The U.S. Food and Drug Administration (FDA) has authorized Florida’s drug importation program, marking the state’s first step toward bringing in certain prescription drugs from our northern neighbors—at significantly reduced costs.
Florida’s program was the first cleared under section 804 of the Federal Food, Drug, and Cosmetic Act (FD&C Act). The pathway allows states or Indian tribes to import certain drugs via submission of section 804 importation program (SIP) proposals, so long as the reductions in costs don’t have harmful side effects.
“The FDA is committed to working with states and Indian tribes that seek to develop successful section 804 importation proposals,” FDA Commissioner Robert M. Califf, MD, said in a statement. “These proposals must demonstrate the programs would result in significant cost savings to consumers without adding risk of exposure to unsafe or ineffective drugs.”
Under Florida’s two-year SIP, the state’s Agency for Health Care Administration must:
- Submit additional drug-specific information for the FDA’s review and approval
- Ensure ensuring supply chain integrity
- Relabel the drugs to be consistent with the FDA-approved labeling
- Submit quarterly reports to the FDA that includes information about the imported drugs, cost savings and any potential safety and quality issues.

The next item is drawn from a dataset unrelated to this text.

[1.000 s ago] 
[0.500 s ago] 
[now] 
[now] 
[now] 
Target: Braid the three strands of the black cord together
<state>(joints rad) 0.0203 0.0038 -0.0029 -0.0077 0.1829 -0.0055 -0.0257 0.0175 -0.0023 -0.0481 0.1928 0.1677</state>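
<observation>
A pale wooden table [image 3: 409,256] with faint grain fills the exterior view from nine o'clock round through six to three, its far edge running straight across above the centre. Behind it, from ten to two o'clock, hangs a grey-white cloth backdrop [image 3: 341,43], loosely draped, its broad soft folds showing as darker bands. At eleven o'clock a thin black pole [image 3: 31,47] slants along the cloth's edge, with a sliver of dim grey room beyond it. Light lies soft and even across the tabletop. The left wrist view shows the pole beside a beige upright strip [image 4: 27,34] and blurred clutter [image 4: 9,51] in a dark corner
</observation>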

State sponsors will be responsible for implementing all aspects of their program, including importation and distribution, and will be required to submit adverse event reports and comply with drug recall procedures.

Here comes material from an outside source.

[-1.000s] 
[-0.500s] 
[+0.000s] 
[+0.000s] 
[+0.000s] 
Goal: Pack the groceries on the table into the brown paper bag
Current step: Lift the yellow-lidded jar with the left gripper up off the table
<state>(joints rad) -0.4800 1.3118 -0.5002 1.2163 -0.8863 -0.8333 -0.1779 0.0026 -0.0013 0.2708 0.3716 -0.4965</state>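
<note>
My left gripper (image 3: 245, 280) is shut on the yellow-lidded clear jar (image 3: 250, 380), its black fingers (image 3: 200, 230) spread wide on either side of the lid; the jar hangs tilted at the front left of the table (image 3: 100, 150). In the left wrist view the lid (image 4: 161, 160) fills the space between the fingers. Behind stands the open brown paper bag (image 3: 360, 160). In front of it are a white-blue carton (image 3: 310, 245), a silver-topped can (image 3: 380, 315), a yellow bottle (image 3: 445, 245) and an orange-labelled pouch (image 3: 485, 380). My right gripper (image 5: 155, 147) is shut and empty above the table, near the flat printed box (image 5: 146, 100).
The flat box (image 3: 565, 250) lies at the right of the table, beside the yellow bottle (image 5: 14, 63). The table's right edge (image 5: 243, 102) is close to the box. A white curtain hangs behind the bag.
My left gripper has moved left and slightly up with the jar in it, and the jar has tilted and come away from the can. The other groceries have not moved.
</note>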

The shift in policy was the result of President Biden’s Executive Order on Promoting Competition in the American Economy, which directed the FDA to work with states to bring down costs.

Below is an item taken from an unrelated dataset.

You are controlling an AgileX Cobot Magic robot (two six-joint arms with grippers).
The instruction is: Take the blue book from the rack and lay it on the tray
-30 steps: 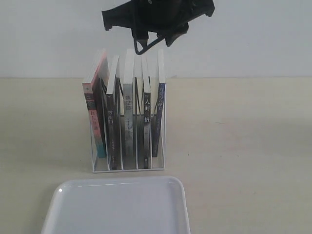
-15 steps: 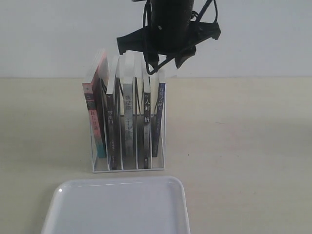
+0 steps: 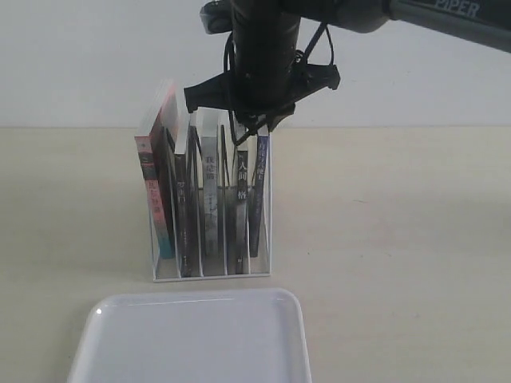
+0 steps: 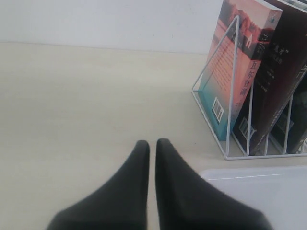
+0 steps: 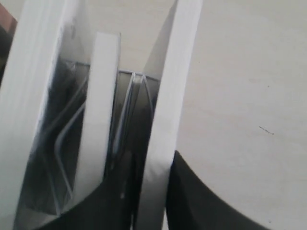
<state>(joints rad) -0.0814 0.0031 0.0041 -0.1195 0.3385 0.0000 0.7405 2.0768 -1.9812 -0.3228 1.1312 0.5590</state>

Stephen J. Ubl, President and CEO at the Pharmaceutical Research and Manufacturers of America (PhRMA), described the decision as “reckless” in a statement.
"Ensuring patients have access to needed medicines is critical, but the importation of unapproved medicines, whether from Canada or elsewhere in the world, poses a serious danger to public health,” Ubl said. “PhRMA is considering all options for preventing this policy from harming patients.”
Colorado, Maine, New Hampshire, New Mexico, North Dakota, Vermont and Wisconsin have laws allowing for a state drug importation program should they also receive FDA approval, according to the National Conference of State Legislatures.